D3.js (Data-Driven Documents) is a JavaScript library for creating data-driven interactive visualizations. Created by Mike Bostock in 2011, it is not a charting library — it is a low-level visualization toolkit that gives you complete control over every step from data to pixels. D3 renders visualizations using SVG, HTML, and CSS, running in all modern browsers.
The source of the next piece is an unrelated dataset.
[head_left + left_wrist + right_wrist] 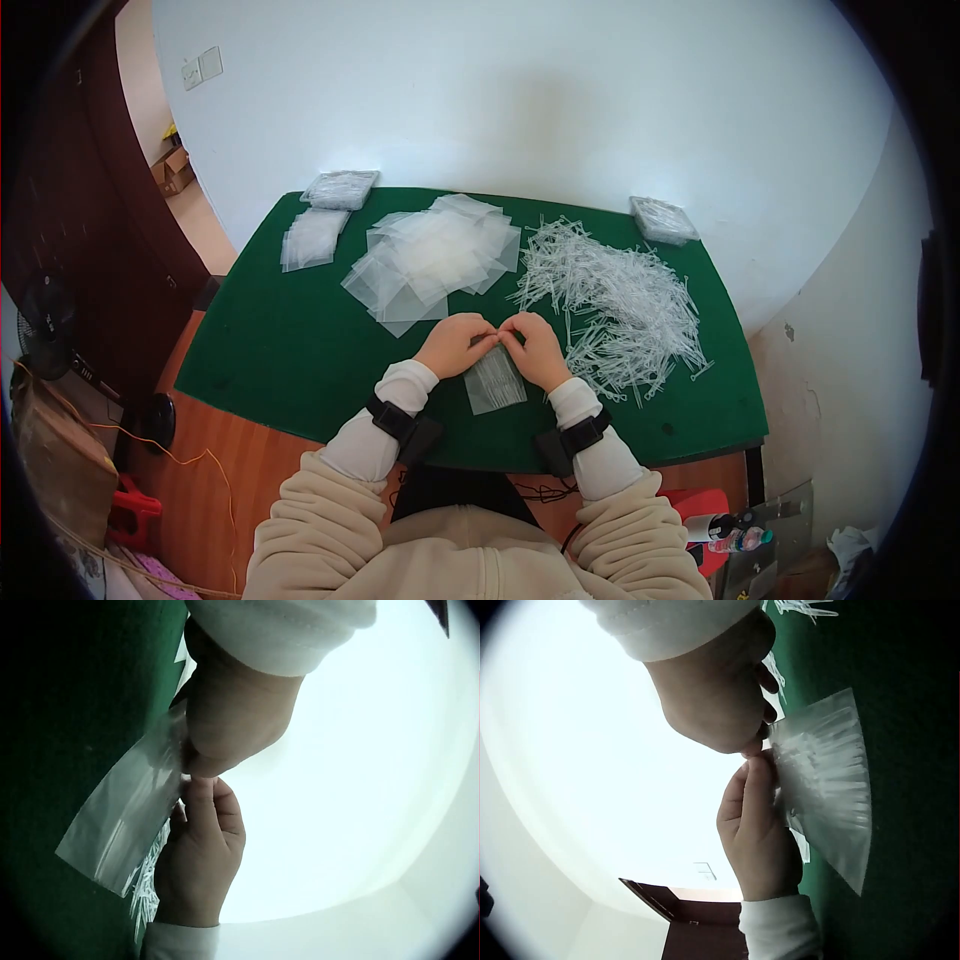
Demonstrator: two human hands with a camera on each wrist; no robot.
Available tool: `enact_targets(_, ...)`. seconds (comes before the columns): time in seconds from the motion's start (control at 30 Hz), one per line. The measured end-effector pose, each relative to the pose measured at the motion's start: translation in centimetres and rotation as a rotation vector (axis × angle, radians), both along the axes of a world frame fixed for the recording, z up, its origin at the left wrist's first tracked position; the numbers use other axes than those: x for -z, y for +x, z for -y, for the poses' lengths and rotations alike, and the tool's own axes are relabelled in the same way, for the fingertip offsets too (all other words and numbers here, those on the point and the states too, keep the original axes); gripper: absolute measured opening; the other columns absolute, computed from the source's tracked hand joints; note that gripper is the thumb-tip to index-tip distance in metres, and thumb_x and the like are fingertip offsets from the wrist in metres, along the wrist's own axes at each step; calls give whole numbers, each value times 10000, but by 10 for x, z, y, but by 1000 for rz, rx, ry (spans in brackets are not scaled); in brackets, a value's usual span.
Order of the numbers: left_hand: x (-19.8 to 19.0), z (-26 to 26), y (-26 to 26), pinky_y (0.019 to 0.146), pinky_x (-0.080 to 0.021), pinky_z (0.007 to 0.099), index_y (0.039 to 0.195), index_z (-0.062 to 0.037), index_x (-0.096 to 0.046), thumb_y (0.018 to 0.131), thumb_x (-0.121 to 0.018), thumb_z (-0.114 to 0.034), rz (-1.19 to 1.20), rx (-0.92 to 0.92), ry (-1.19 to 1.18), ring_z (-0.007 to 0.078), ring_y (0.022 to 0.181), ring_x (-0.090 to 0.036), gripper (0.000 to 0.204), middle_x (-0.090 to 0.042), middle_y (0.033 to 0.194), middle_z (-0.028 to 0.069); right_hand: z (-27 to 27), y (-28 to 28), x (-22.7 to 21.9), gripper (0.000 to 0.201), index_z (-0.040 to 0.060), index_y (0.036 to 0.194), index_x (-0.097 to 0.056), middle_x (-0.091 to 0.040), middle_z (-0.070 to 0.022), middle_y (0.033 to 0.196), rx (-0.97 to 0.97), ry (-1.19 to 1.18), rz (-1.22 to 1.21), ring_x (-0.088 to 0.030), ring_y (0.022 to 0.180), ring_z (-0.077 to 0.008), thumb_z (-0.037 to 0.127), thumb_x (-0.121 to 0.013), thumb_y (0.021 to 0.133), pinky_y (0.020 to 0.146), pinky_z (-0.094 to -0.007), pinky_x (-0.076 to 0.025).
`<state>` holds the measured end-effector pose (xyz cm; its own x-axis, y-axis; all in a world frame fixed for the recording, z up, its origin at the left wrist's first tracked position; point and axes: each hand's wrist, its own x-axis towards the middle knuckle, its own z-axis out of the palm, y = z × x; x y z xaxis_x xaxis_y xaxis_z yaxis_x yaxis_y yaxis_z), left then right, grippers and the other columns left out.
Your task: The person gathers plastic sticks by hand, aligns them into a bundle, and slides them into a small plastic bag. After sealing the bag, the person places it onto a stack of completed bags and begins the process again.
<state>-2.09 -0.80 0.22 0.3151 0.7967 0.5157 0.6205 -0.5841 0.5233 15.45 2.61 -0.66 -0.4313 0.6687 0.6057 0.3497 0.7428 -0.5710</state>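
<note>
A clear plastic bag [495, 383] with several thin clear sticks inside hangs between the two hands at the front middle of the green table. The left hand [457, 343] pinches its top edge from the left, and the right hand [535, 350] pinches it close beside, thumbs nearly touching. In the left wrist view the bag [124, 810] extends down from the fingers of the left hand [236, 705] and right hand [196, 859]. The right wrist view shows sticks lying side by side in the bag [829, 780], below the right hand [712, 694] and left hand [761, 825].
Behind the hands lies a spread of flat empty bags [440, 250]. A large heap of loose clear sticks [620, 300] is to the right. Filled bags are stacked at the back left [340, 189] and back right [664, 220]; smaller bags [312, 240] lie at left.
</note>
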Motion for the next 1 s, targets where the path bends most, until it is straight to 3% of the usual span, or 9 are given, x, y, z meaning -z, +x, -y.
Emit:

Unlike high-level charting libraries such as Chart.js or Recharts, D3 does not provide pre-built chart components. Instead, it provides the fundamental tools to build any visualization: DOM manipulation, data binding, scales, shape generators, layout algorithms, and transitions. This flexibility makes D3 the choice of the New York Times, Observable, and thousands of data visualization projects.

2. Installation and Setup

Install via npm

npm install d3
# or
yarn add d3

# TypeScript types
npm install @types/d3 --save-dev

Import Options

// Import everything
import * as d3 from "d3";

// Import only what you need (smaller bundle)
import { select, selectAll } from "d3-selection";
import { scaleLinear, scaleBand } from "d3-scale";
import { axisBottom, axisLeft } from "d3-axis";
import { line, area, pie, arc } from "d3-shape";
import { transition } from "d3-transition";

CDN Script Tag

<script src="https://cdn.jsdelivr.net/npm/d3@7"></script>
<script>
  // d3 is available as a global
  d3.select("body").append("h1").text("Hello D3!");
</script>

3. Selections: select and selectAll

Selections are the core of D3. d3.select() picks the first matching DOM element, d3.selectAll() picks all matching elements. Selections support method chaining to modify attributes, styles, and content.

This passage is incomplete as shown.